[Devel] Re: [patch 2/6] [Network namespace] Network device sharing by view

Tue Jun 27 04:52:52 PDT 2006

Daniel Lezcano <dlezcano at fr.ibm.com> writes:

>>>>My point is that if you make namespace tagging at routing time, and
>>>>your packets are being routed only once, you lose the ability
>>>>to have separate routing tables in each namespace.
>>>
>>>Right. What is the advantage of having separate the routing tables ?
>> Routing is everything.
>> For example, I want namespaces to have their private tunnel devices.
>> It means that namespaces should be allowed have private routes of local type,
>> private default routes, and so on...
>>
>
> Ok, we are talking about the same things. We do it only in a different way:
>
> 	* separate routing table :
> 		 namespace
> 			|
> 			\--- route_tables
> 				|
> 				\---routes
>
> 	* tagged routing table :
> 		route_tables
> 			|
> 			\---routes
> 				|
> 				\---namespace

There is a third possibility, that falls in between these two if local
communication is really the bottle neck.

We have the dst cache for caching routes and cache multiple transformations
that happen on a packet.

With a little extra knowledge it is possible to have the separate
routing tables but have special logic that recognizes the local tunnel
device that connects namespaces and have it look into the next
namespaces routes, and build up a complete stack of dst entries of
where the packet needs to go.

I keep forgetting about that possibility.  But as long as everything
is done at the routing layer that should work.

> I use the second method, because I think it is more effecient and reduce the
> overhead. But the isolation is minimalist and only aims to avoid the application
> using ressources outside of the container (aka namespace) without taking care of
> the system. For example, I didn't take care of network devices, because as far
> as see I can't imagine an administrator wanting to change the network device
> name while there are hundred of containers running. Concerning tunnel devices
> for example, they should be created inside the container.

Inside the containers I want all network devices named eth0!

> I think, private network ressources method is more elegant and involves more
> network ressources, but there is probably a significant overhead and some
> difficulties to have __lightweight__ container (aka application container), make
> nfs working well, etc... I did some tests with tbench and the loopback with the
> private namespace and there is roughly an overhead of 4 % without the isolation
> since with the tagging method there is 1 % with the isolation.

The overhead went down?

> The network namespace aims the isolation for now, but the container based on the
> namespaces will probably need checkpoint/restart and migration ability.
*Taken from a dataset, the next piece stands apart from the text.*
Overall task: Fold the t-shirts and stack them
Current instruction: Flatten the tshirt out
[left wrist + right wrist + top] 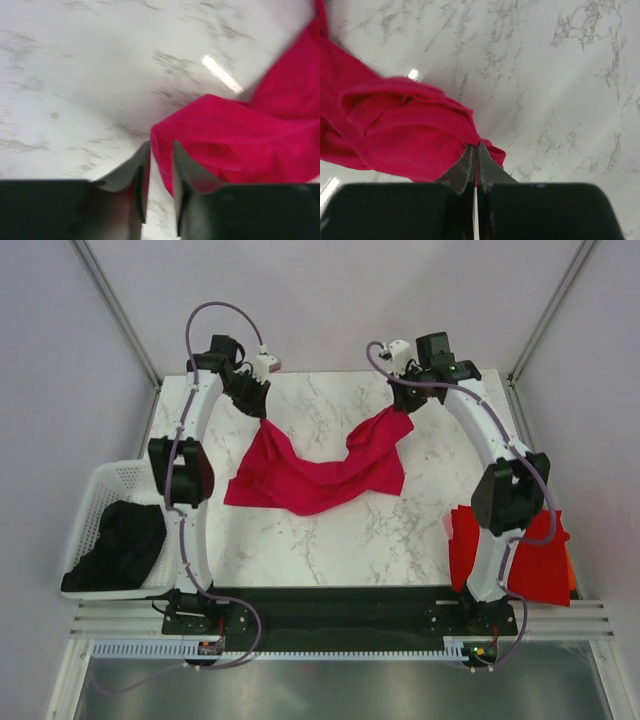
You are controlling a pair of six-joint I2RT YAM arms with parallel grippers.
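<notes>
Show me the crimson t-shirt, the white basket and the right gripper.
crimson t-shirt [320,480]: top view, middle of the sagging cloth.
white basket [108,480]: top view, its bare far wall.
right gripper [475,146]: right wrist view, between the fingertips pinching the shirt.

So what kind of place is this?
Likely a robot lab booth: a left arm and right arm bolted to a marble table, white walls with metal framing, and a white basket alongside.
</notes>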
The
> migration is needed not only for servers but for HPC jobs too.

Yes.

> So I don't know what level of isolation/virtualization is really needed by
> users, what should be acceptable (strong isolation and overhead / weak isolation
> and efficiency). I don't know if people wanting strong isolation will not prefer
> Xen (cleary with much more overhead than your patches ;) )
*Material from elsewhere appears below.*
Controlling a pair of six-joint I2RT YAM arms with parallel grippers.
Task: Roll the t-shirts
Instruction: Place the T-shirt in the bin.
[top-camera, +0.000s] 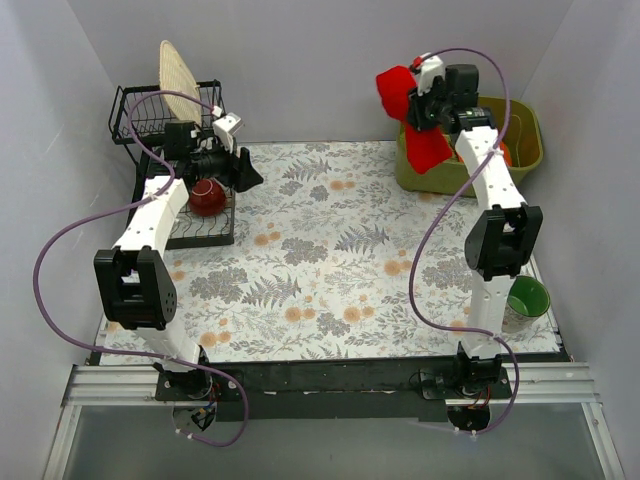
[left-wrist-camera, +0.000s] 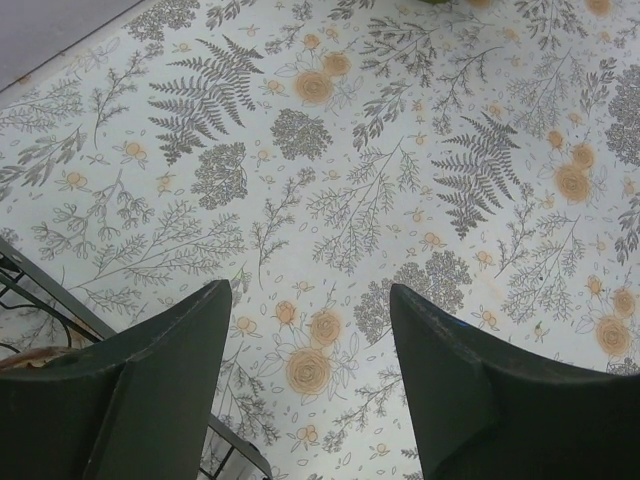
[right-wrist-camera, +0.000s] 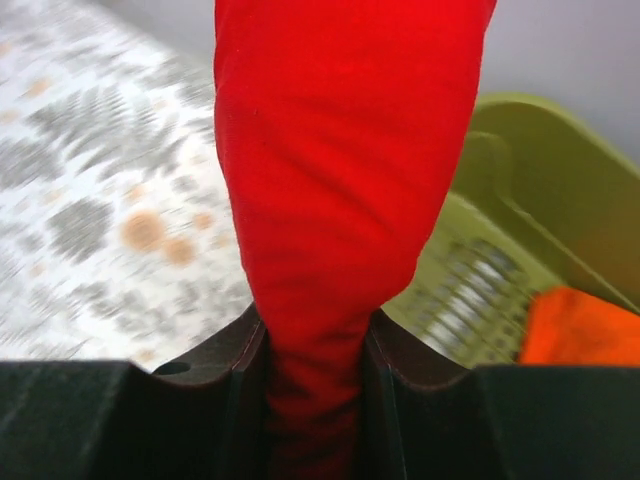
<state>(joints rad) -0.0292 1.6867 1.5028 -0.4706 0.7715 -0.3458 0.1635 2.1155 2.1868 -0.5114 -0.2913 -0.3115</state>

We need a clean abstraction that optimizes well.

However local communication between containers is not what we should
benchmark.  That can always be improved later.  So long as the
performance is reasonable.  What needs to be benchmarked is the
overhead of namespaces when connected to physical networking devices
and on their own local loopback, and comparing that to a kernel
without namespace support.

If we don't hurt that core case we have an implementation we can
merge.  There are a lot of optimization opportunities for local
communications and we can do that after we have a correct and accepted
implementation.  Anything else is optimizing too soon, and will
just be muddying the waters.

Eric